Using the material below, print a verbatim copy of every line from the one containing "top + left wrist" through the one containing "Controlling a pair", inclusive, and omit the pictures.
Segment Start: Data provided
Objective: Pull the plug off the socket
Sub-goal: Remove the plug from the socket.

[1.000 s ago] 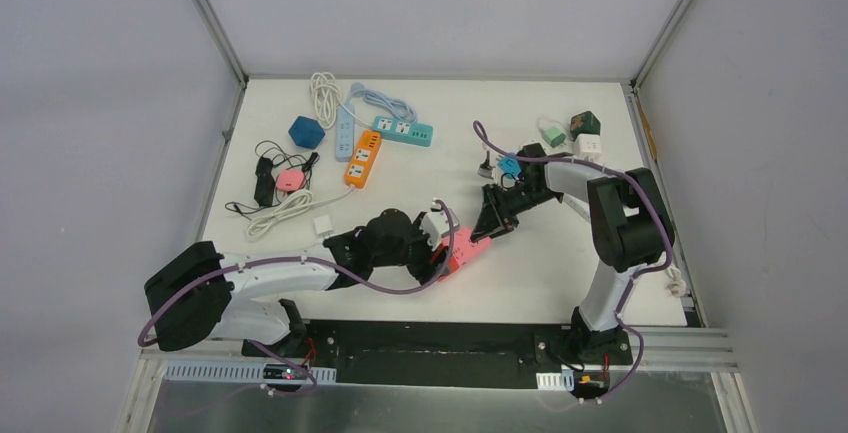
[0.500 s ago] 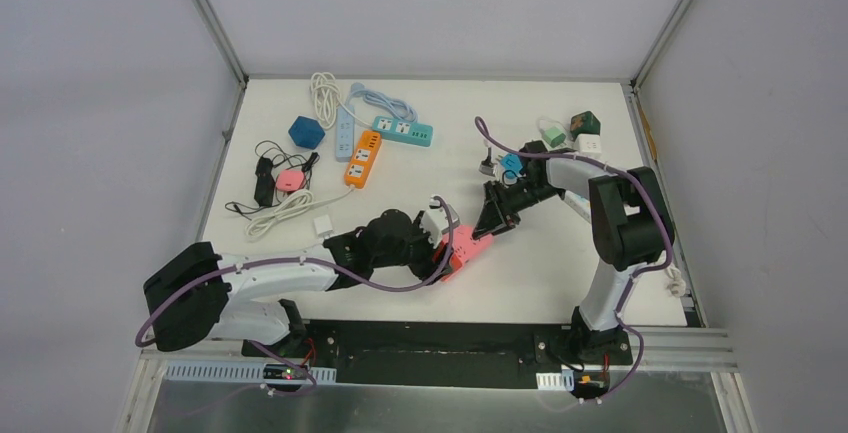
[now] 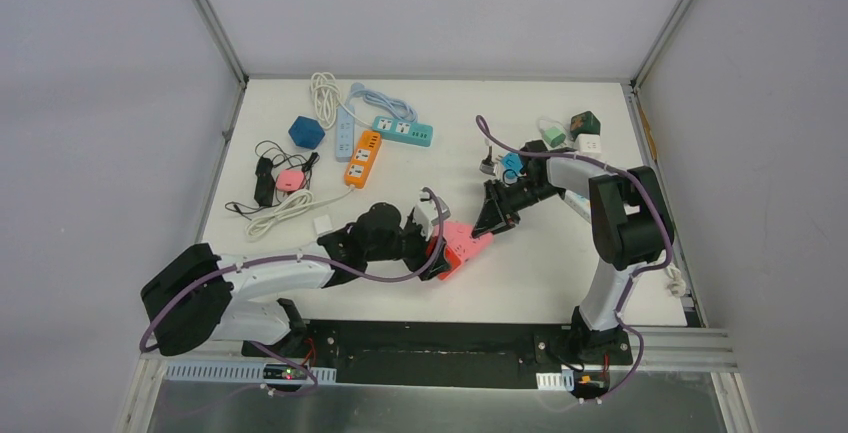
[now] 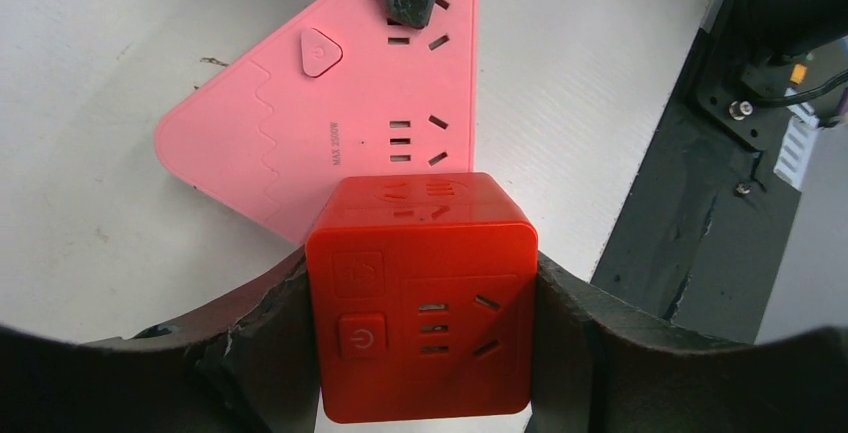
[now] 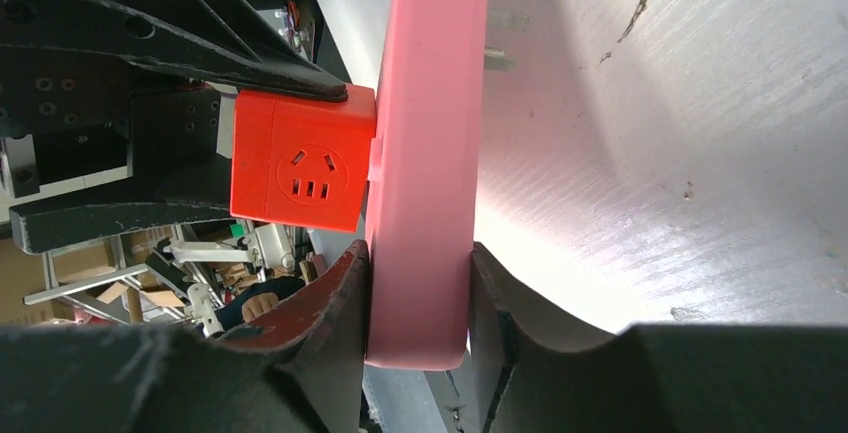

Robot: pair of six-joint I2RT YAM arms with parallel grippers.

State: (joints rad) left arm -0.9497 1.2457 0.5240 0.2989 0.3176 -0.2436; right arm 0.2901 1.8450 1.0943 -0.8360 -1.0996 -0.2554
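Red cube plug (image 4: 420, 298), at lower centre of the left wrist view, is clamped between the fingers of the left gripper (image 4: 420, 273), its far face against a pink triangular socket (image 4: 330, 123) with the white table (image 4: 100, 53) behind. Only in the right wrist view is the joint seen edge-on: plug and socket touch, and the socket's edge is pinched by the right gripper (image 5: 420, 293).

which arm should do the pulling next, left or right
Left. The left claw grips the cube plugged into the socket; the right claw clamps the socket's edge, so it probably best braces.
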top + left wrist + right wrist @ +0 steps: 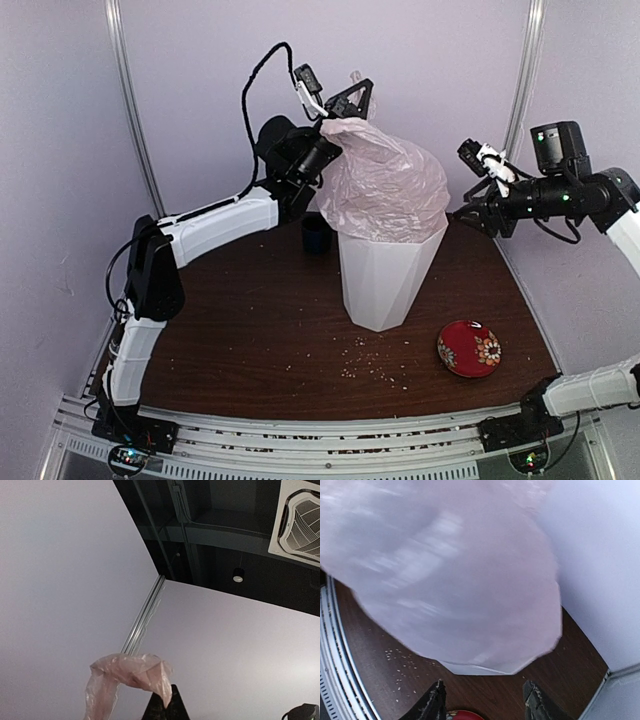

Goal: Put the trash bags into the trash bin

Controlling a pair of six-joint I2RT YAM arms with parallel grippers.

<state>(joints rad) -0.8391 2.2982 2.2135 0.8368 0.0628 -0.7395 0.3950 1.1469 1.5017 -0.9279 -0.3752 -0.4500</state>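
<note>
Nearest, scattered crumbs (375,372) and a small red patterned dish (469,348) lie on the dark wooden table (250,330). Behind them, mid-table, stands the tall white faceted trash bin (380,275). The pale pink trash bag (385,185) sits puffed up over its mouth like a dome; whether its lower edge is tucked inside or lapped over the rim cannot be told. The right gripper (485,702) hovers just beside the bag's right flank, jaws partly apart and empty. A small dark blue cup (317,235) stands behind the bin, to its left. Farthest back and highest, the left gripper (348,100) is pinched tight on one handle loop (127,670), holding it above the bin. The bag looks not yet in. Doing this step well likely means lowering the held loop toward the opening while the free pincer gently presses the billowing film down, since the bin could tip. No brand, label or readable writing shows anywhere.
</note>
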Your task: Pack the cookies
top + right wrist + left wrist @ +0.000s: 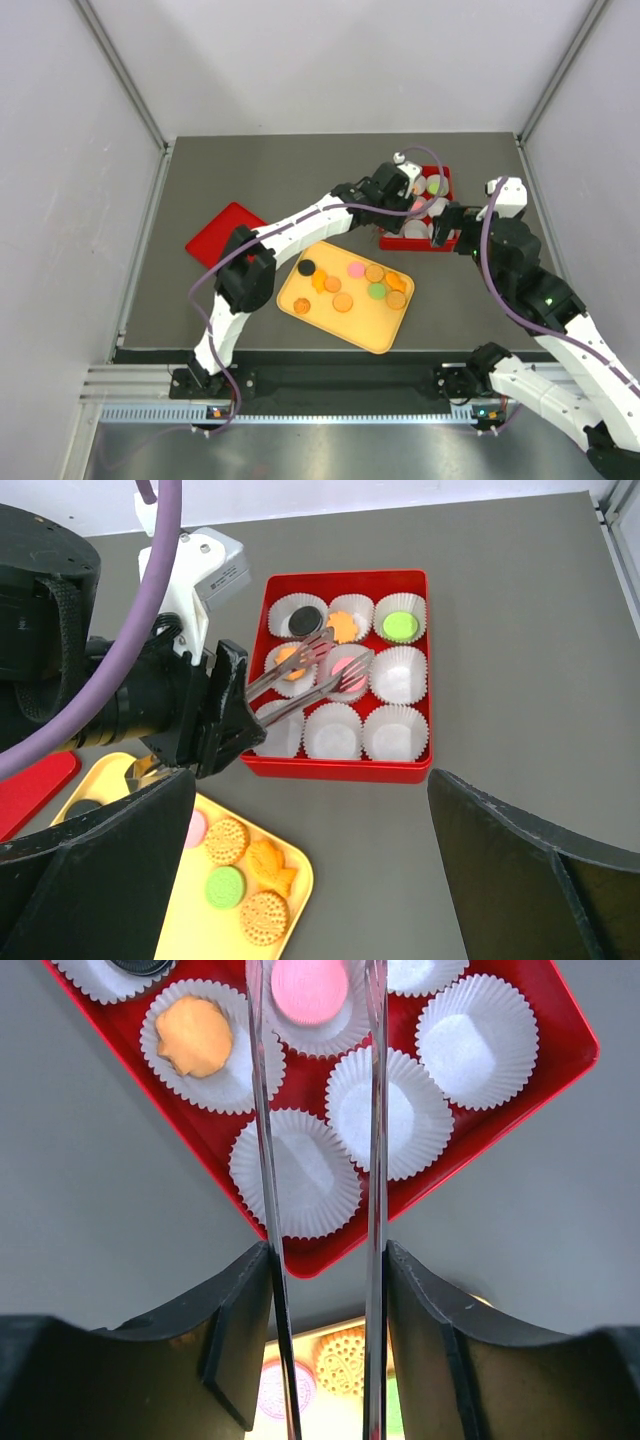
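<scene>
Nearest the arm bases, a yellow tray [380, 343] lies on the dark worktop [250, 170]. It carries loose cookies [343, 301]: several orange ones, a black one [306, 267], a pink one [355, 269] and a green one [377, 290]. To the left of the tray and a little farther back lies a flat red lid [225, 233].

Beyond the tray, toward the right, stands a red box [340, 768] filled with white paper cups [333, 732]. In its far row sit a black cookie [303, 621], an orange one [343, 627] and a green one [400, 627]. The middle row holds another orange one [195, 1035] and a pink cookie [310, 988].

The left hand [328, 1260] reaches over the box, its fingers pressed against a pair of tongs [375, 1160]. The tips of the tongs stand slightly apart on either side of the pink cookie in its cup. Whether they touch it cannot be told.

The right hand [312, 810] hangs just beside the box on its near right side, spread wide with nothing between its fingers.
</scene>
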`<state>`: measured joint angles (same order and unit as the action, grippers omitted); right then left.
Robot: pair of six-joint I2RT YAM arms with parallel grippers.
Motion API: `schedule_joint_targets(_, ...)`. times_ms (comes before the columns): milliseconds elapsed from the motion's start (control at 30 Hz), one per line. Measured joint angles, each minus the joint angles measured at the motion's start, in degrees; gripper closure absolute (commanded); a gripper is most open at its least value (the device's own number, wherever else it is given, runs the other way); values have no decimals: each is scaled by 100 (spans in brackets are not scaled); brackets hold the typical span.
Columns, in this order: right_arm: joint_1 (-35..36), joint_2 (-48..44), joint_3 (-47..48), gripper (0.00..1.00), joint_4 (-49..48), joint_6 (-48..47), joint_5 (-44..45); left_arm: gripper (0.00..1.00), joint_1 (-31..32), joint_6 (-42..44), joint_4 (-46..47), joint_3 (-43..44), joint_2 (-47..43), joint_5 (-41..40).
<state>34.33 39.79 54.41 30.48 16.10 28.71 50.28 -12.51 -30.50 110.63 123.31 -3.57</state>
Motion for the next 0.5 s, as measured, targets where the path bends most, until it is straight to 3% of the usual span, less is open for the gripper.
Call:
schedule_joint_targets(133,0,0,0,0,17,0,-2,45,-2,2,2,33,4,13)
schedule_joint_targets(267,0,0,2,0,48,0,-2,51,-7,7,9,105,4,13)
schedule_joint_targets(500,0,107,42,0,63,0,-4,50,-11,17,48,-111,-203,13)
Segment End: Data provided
■ Response area:
top + left wrist + right wrist @ +0 steps: 

Goal: Put the trash bags into the trash bin

Controlling a pair of six-joint I2RT YAM arms with parallel grippers.

That is the complete output.